Em entrevista à agência Lusa, José Artur Paiva, que critica a opção por medidas de confinamento “progressivamente incrementais” por defender a adoção de uma estratégia “imediata, rápida e em máxima amplitude”, falou da pressão atual do SNS numa semana em que Portugal regista máximos de casos de infeção pelo novo coronavírus e mortes associadas à covid-19 desde março.
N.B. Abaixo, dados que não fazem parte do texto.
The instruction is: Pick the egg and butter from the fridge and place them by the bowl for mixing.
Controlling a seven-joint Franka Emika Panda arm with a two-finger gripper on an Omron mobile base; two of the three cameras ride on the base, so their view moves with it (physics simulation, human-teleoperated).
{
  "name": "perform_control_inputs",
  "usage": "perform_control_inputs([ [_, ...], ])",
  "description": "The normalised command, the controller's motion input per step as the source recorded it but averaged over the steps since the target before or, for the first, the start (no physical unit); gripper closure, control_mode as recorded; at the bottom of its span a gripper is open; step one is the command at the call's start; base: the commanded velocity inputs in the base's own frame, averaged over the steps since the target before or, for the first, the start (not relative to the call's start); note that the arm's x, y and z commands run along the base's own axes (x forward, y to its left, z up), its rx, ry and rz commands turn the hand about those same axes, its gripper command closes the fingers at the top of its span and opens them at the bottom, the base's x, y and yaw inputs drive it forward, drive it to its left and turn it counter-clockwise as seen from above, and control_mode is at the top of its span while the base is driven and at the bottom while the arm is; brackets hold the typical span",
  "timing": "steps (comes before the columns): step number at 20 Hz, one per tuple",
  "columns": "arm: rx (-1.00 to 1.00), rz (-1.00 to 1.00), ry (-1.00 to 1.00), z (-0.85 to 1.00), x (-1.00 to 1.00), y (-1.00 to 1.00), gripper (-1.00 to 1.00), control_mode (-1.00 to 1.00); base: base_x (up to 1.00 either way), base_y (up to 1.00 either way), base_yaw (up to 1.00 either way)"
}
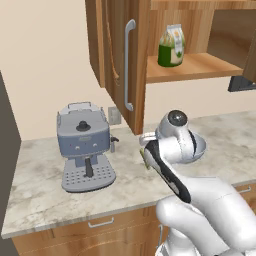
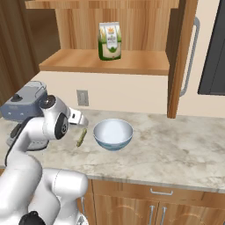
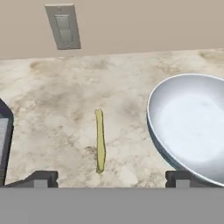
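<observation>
Now, hidden: bowl (image 1: 200,145) mostly behind the arm in the left base view.
Gripper (image 3: 111,177): jaws wide, holding nothing.
Butter (image 3: 100,140): flat on the marbled counter (image 2: 176,149), just left of the bowl.
Room: coffee machine (image 1: 84,145) far left; wooden cabinets above.

Grey coffee machine (image 1: 85,146) sits at the left of the marble counter (image 1: 45,185), a green-labelled bag (image 1: 171,46) stands on the open wooden shelf (image 1: 195,67) up top, wall outlet (image 3: 64,26) behind.
</observation>
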Motion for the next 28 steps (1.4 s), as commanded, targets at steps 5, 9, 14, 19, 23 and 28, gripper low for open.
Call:
perform_control_inputs([
  [5, 0.24, -0.20, 0.00, 0.96, -1.00, -0.63, -1.00, -1.00, 0.00, 0.00, 0.00],
  [9, 0.06, -0.13, 0.04, 0.87, -1.00, -0.42, -1.00, -1.00, 0.00, 0.00, 0.00],
  [14, -0.01, -0.11, 0.13, 0.81, -1.00, -0.20, -1.00, -1.00, 0.00, 0.00, 0.00],
  [19, -0.02, -0.03, -0.10, -0.09, -0.49, 0.01, -1.00, -1.00, 0.00, 0.00, 0.00],
  [23, 0.00, 0.00, 0.00, 0.00, 0.00, 0.00, -1.00, 1.00, -1.00, 0.10, -0.14],
  [28, 0.00, 0.00, 0.00, 0.00, 0.00, 0.00, -1.00, 1.00, -0.14, 0.09, -0.95],
])
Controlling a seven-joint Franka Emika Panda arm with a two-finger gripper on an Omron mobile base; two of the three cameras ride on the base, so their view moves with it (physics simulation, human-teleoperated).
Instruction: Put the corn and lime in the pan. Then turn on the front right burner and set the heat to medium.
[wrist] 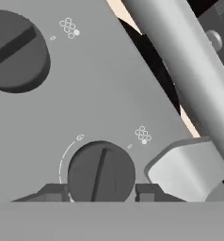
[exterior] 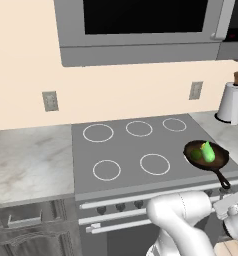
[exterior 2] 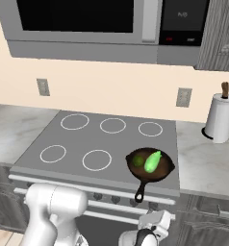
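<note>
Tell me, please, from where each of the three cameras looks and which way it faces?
Left base view: behind the arm to its left, looking forward and down at the stove; arm rises lower right.
Right base view: behind it to the right, same stove; arm lower left.
Hand view: on the hand, close to the stove's front panel, fingertips flanking a knob.
Both base views share the pan holding corn and lime.

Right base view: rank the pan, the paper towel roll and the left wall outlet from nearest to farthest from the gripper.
1. The pan, on the stove's front right corner, just above the gripper, which is low at the stove front.
2. The paper towel roll, on the right counter by the wall.
3. The left wall outlet, far up on the left of the wall.
</note>
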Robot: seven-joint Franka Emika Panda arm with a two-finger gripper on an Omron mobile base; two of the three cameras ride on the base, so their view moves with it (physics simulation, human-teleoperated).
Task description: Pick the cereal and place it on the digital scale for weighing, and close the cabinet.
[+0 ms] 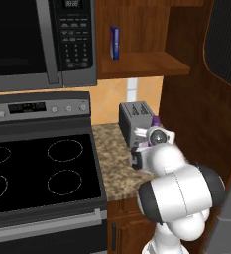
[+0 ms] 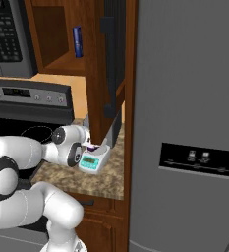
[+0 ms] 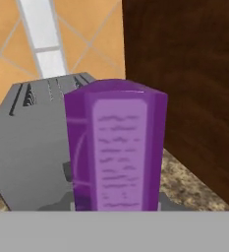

“Vale a pena sacrificarmo-nos um bocadinho agora porque temos um plano [referindo-se à vacinação]. Não podemos é pensar que por termos o plano já podemos facilitar. Só podemos apagar os faróis quando chegarmos ao fim do túnel”, disse o diretor de medicina intensiva do Centro Hospitalar e Universitário de São João (CHUSJ).

José Artur Paiva referiu que “a narrativa sobre a covid-19 inclui um capítulo novo, a vacinação”, mas alerta: “A vacinação só vai ter efeito quando atingirmos imunidade de grupo”.

“O que vamos sentir com o plano vacinal, mesmo antes da imunidade de grupo, é que o número de casos graves – quem precisa de ser hospitalizado e de UCI [Unidade de Cuidados Intensivos] – diminui. Só aos seis/sete milhões de imunizados é que temos outro efeito: que é o número de novos casos diminuir significativamente. Isto leva-nos a uma ideia de que é possível lá para o final do verão termos uma fase nova, termos uma sobrecarga sobre o SNS muito menor”, disse José Artur Paiva.

Salvaguardando que o Plano Nacional de Vacinação contra a covid-19 não refere quando termina a segunda fase de vacinação, uma vez que essa data depende do aprovisionamento de vacinas, José Artur Paiva disse que não será “expectável” que seja “antes do mês 06” (junho).

“O que prevê o nosso plano de vacinação é termos no final da segunda fase 3,7 milhões de portugueses vacinados. Somando o quase um milhão que nessa altura já terão tido infeção [uns com infeção sintomática e diagnosticada e outros com infeção não diagnosticada], temos 4,7 milhões no final da segunda fase [e] 4,7 milhões é escasso para dizer que teremos imunidade de grupo, mas podemos ter atingido esse primeiro pressuposto: a diminuição da pressão. Mais do que isso, só mais tarde”, analisou José Artur Paiva.

À Lusa, o também presidente do Colégio de Medicina Intensiva da Ordem dos Médicos disse compreender que “ao longo de uma pandemia a mola aumente e diminua e que isso seja regulado pela análise epidemiológica”, mas considerou que “em fases de planalto alto não faz sentido passar mensagens que induzem a um desconfinamento exagerado”, algo que lamenta ter acontecido no período de festas (Natal e Ano Novo).

“Só precisamos de ir para o ‘lockdown’ após um desconfinamento exagerado. Agora estamos a partir tarde [na implementação de medidas] em minha opinião. Estamos com níveis crescentes de hospitalização e UCI. O próximo mês é o mês ‘horribilis’ do SNS (…). Naquele dia [referindo-se ao arranque do Plano Nacional de Vacinação a 27 de dezembro] foi tudo muito bonito e importante, mas é importante que se perceba que as páginas do livro da pandemia que estamos a escrever tinham e têm de ser iguais no dia seguinte”, apontou o médico.

José Artur Paiva, que entre outras medidas pede a intervenção do Governo na criação de um conjunto “de medidas de proteção social que permita que toda a gente que quer confinar, possa confinar com tranquilidade pessoal e familiar”, considera, no entanto, que “a visão da culpa não interessa agora” porque “a sociedade reage no sentido das mensagens que lhe são passadas”.

“Os nossos líderes têm de passar mensagens muito concretas”, frisou.

A pandemia de covid-19 provocou pelo menos 1.979.596 mortos resultantes de mais de 92,3 milhões de casos de infeção em todo o mundo, enquanto em Portugal morreram 8.236 pessoas dos 507.108 casos de infeção confirmados.

A doença é transmitida por um novo coronavírus detetado no final de dezembro de 2019, em Wuhan, uma cidade do centro da China.